Services publics et classe ouvrière (Jaurès – l’Humanité – 1911)

En 1908, faillite de la Compagnie des chemins de fer de l’Ouest, que l’Etat rachète alors. En 1911, à la suite de quelques accidents, la presse se déchaîne contre ce nouveau service public. Le 19 février 1911, dans l’Humanité, Jaurès réagit et synthétise ainsi sa réflexion sur « services publics et classe ouvrière ».

L’article contient des passages plus liés au contexte de l’époque que d’autres. Nous avons cependant choisi de le publier intégralement – notamment parce que les extraits qu’on en trouve généralement sur l’internet le prive d’une partie de ses réflexions sur le fait que les services publics ne sont qu’un étape… 

Nous avons cependant mis en valeur ses passages les plus actuels.

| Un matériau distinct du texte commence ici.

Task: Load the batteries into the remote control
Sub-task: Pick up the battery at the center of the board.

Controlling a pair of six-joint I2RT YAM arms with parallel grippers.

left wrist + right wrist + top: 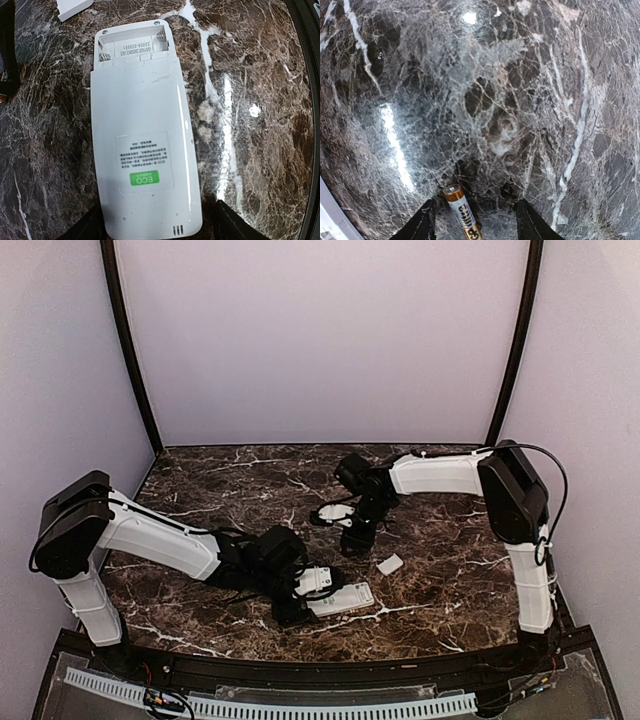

« Voilà donc que, s’armant des accidents de l’Ouest-Etat, toute la presse capitaliste se rue contre les services publics. Tous les accapareurs, tous les monopoleurs, tous ceux qui, après avoir volé à la nation de magnifiques richesses, voudraient accaparer, monopoliser et voler encore, tous ceux qui guettent,  pour des concessions nouvelles, les minerais de l’Ouenza, le charbon et les minerais de Meurthe-et-Moselle, l’or de gisements multiples, tous ceux qui veulent, sans être dérangés dans leur spéculation, capter les forces hydrauliques,  génératrices de lumière et de mouvement, tous ceux-là, formés en cohorte, voudraient bien persuader la France que l’Etat démocratique est à jamais incapable de gestion industrielle, et qu’il faut laisser à des compagnies privilégiées les richesses déjà usurpées par elles, leur livrer toutes les richesses nouvelles. 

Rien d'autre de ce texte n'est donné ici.